THE UK’s blue-chip share index ended lower for the ninth consecutive session yesterday in its worst run since January 2003 after Germany reiterated its opposition to the use of euro bonds or monetary tools to help solve the Eurozone’s debt crisis.
Following a meeting with the leaders of France and Italy, German chancellor Angela Merkel quashed market hopes that Europe’s paymaster would open the door to the launch of joint Eurozone bonds or a quantitative easing programme by the European Central Bank.
“It was a completely wrong signal; anyone that was in for the short term closed their position,” Lee Curtis, a trader at City Index, said.

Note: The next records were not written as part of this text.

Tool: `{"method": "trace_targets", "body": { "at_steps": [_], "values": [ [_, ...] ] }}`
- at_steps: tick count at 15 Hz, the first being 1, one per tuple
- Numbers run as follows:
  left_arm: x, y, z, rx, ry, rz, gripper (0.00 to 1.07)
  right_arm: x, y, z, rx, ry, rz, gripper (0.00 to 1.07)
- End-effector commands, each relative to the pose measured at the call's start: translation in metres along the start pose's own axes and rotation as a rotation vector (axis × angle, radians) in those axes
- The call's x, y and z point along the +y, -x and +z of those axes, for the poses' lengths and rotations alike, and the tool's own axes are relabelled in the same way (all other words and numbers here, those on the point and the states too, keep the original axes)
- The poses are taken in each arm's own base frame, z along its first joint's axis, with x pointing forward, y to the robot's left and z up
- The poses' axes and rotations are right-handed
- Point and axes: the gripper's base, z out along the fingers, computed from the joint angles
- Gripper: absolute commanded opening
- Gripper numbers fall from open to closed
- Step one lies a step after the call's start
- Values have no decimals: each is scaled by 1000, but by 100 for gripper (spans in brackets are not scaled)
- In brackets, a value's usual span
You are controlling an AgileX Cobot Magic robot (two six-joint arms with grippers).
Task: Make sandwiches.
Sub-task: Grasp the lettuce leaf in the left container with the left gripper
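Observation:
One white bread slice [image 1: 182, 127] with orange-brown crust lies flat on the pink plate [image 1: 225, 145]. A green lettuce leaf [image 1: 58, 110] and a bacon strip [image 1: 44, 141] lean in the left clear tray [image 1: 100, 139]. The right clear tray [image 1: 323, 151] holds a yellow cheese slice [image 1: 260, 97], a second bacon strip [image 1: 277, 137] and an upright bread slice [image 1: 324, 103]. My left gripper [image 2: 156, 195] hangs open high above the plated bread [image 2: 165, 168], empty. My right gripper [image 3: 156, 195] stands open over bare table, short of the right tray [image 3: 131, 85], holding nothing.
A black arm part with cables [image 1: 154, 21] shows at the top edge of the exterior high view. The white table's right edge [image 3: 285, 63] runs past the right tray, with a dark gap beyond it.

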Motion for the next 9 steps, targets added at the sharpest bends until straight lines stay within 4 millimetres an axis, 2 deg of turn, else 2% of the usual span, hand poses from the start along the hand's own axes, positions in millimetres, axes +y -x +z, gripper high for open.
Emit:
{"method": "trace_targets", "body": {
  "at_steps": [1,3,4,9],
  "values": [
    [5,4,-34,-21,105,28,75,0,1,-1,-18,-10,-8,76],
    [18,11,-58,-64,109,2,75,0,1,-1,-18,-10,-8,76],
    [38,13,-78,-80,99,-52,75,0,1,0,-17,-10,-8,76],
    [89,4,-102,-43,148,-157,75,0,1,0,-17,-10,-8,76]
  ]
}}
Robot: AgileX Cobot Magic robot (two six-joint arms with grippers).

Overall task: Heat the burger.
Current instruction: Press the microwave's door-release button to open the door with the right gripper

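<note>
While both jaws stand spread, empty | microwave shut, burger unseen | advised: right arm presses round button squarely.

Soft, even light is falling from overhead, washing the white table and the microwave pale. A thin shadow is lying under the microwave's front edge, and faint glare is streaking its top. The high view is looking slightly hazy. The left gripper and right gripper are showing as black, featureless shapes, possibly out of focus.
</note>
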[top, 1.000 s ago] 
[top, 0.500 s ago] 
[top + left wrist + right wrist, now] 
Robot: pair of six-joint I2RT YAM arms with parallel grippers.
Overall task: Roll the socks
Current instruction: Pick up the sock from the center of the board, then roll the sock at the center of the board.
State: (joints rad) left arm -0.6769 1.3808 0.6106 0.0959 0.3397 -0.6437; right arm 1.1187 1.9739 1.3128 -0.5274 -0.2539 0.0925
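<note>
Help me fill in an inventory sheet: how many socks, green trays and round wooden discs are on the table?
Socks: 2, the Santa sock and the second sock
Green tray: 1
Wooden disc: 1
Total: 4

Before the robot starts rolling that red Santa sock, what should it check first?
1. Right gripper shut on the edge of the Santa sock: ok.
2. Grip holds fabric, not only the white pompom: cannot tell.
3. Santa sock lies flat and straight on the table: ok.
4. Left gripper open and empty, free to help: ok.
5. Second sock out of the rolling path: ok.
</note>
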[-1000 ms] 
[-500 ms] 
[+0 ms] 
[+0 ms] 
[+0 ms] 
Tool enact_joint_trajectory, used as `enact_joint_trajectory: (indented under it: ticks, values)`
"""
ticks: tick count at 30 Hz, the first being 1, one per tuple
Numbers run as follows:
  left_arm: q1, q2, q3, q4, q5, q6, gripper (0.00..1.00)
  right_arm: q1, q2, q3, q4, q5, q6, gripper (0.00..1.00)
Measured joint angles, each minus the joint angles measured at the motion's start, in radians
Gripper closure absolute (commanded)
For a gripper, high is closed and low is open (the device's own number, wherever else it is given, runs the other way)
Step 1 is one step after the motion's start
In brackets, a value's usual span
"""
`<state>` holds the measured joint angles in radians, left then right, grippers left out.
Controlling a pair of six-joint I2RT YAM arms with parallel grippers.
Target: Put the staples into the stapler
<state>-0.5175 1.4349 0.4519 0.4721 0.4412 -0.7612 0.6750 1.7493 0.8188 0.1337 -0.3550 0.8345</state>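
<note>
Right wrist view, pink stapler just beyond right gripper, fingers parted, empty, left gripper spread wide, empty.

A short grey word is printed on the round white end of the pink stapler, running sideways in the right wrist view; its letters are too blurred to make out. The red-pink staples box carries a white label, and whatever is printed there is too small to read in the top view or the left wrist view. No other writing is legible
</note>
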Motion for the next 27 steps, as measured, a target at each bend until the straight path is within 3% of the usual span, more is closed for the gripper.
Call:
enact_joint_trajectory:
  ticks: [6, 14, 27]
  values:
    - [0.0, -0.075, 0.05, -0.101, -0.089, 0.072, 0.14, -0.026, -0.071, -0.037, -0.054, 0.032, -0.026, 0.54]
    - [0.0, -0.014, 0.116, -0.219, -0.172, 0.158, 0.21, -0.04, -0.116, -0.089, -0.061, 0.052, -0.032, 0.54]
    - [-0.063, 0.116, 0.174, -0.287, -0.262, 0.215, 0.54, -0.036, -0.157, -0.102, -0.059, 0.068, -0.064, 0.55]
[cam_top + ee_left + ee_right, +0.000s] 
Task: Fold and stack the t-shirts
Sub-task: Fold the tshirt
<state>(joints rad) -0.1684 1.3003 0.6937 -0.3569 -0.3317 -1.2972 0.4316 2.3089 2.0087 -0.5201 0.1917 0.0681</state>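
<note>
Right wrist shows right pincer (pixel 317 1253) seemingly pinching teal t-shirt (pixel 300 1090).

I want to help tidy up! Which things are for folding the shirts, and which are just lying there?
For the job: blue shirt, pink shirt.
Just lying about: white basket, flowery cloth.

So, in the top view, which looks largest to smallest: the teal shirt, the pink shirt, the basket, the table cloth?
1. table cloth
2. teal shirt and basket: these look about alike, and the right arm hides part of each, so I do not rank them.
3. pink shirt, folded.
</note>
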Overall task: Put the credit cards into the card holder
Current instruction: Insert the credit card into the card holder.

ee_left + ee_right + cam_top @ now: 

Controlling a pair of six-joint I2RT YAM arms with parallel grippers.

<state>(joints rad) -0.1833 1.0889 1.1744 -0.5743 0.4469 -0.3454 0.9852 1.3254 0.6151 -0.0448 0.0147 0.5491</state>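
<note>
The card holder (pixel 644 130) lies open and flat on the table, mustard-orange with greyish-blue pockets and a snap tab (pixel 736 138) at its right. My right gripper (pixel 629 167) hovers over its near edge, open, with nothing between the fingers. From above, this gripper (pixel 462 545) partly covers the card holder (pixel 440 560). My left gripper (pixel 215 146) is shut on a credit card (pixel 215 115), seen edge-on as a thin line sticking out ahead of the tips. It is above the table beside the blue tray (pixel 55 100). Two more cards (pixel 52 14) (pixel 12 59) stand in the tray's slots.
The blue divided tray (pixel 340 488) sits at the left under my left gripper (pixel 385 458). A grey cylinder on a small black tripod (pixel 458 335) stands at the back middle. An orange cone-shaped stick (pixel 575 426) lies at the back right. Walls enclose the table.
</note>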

With Wall Street shut for Thanksgiving, volumes on the FTSE 100 were light at 88 per cent of their 90-day average, encouraging intra-day profit taking and causing sharp moves on the index, traders said.
The FTSE 100 closed 0.24 per cent lower at 5,127,57 points, having risen to a day high of 5,184 in morning trade, boosted by better-than-expected macro data from Germany, before falling to a trough of 5,098 after Merkel made her comments.
“People were just taking profits where they could, that’s all. From an eight-days trough, they were just seeing a bit of profit and they were taking,” Adam Saward, a trader at Penson Financial Services, said.
“No-one is looking to see any good news until the end of the year,” Saward noted, adding he expects the FTSE 100 to climb around 200 points to 5,300 in the remainder of the year, pointing a 10.2 per cent annual fall.
The index fell 7.9 per cent in the last nine sessions, with banks and miners responsible for most of the losses.
However, the two sectors rebounded yesterday, led by Fresnillo and Royal Bank of Scotland, up 4.4 per cent and 3.6 per cent respectively.